Bundeskanzlerin Angela Merkel (CDU) hat der Türkei trotz Bedenken gegen eine EU-Vollmitgliedschaft zugesichert, die Beitritts-Verhandlungen konstruktiv zu begleiten und Verträge einzuhalten. "Wir werden die Beitrittsverhandlungen so verfolgen und begleiten, dass alle Kriterien eingehalten werden müssen", sagte Merkel bei einem Besuch des türkischen Ministerpräsidenten Recep Tayyip Erdogan in Berlin. Die Bundesregierung sei "in Kontinuität vertragstreu".
Es ist der erste Besuch Erdogans in Berlin seit der Wahl Merkels zur Kanzlerin. Merkel hatte bei ihrem Besuch als Oppositionsführerin im Februar 2004 klar gemacht, dass sie eine privilegierte Partnerschaft der Türkei mit Europa befürworte, nicht aber eine EU- Mitgliedschaft. Dies hatte zu einiger Verstimmung in Ankara geführt.
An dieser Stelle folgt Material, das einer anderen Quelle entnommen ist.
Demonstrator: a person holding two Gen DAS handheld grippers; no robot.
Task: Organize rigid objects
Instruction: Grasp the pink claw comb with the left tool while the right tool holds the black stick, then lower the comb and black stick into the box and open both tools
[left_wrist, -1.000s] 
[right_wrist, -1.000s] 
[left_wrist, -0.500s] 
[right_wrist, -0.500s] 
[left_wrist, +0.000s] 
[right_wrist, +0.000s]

"Speziell gegenüber den Türken gibt es ein Verhalten, das nicht akzeptabel sein sollte"
Beide Regierungschefs unterstrichen die freundschaftlichen Beziehungen ihrer Länder nicht nur auf dem Wirtschaftssektor. Aber die Wirtschaft sei das wichtigste Standbein, sagten sie. Merkel und Erdogan waren sich einig, dass der wichtigste Schlüssel zur Integration Sprachkenntnisse seien. Und dies beginne bereits im Kindergarten, sagte Merkel beim deutsch-türkischen Wirtschaftskongress. Erdogan beklagte eine Ausgrenzung von Ausländern in Deutschland. "Speziell gegenüber den Türken, gegenüber den Muslimen gibt es ein Verhalten, das nicht akzeptabel sein sollte", sagte er der "Financial Times Deutschland".
Die Kanzlerin verwies darauf, dass immer mehr mittelständische Unternehmen im Ausland produzierten. Sie benötigten dafür sichere Rahmenbedingungen im Partnerland - vor allem Rechtssicherheit, sagte sie an die Adresse Erdogans. Merkel hob die deutsch-türkischen Kooperationen im Automobilbereich hervor. Künftig solle auch auf dem Energiesektor und im Umweltschutz stärker zusammengearbeitet werden. Die Türkei soll nach Merkels Worten 2007 Partner auf der Hannover Messe werden. Im Oktober wolle sie mit einer Wirtschaftsdelegation in die Türkei reisen.
Dynamische Entwicklung
Der türkischen Zeitung "Milliyet" sagte Merkel, die Wirtschaftsbeziehungen zwischen beiden Ländern "entwickeln sich sehr dynamisch". Nach der Krise der türkischen Wirtschaft im Jahr 2001 "konnten im bilateralen Handel hohe Zuwachsraten erzielt werden". Im vergangenen Jahr habe er erneut um sechs Prozent zugenommen und habe die Grenze von 21 Milliarden Euro überschritten.
Die Zahl der deutschen Unternehmen, die sich in der Türkei engagierten, wachse beständig und liege inzwischen bei mehr als 2000, sagte Merkel weiter. Die meisten ausländischen Unternehmen, die in der Türkei investierten, seien deutsche. Die engagierten Reformen Erdogans hätten zu dieser erfreulichen Entwicklung einen wesentlichen Beitrag geleistet. Vom derzeitigen türkischen Wirtschaftswachstum "könne wir nur träumen", sagte Merkel.
Zugleich lobte die Bundeskanzlerin das unternehmerische Engagement türkischstämmiger Mitbürger in Deutschland. Diese trügen mit mehr als 60 000 zumeist mittelständischen Unternehmen zum Wirtschaftswachstum in Deutschland bei. Dabei leisteten sie auch einen wertvollen Beitrag bei der Bereitstellung von Lehrstellen. Für das gegenseitige Verständnis trügen auch die jährlichen 4,2 Millionen deutschen Türkei-Urlauber bei.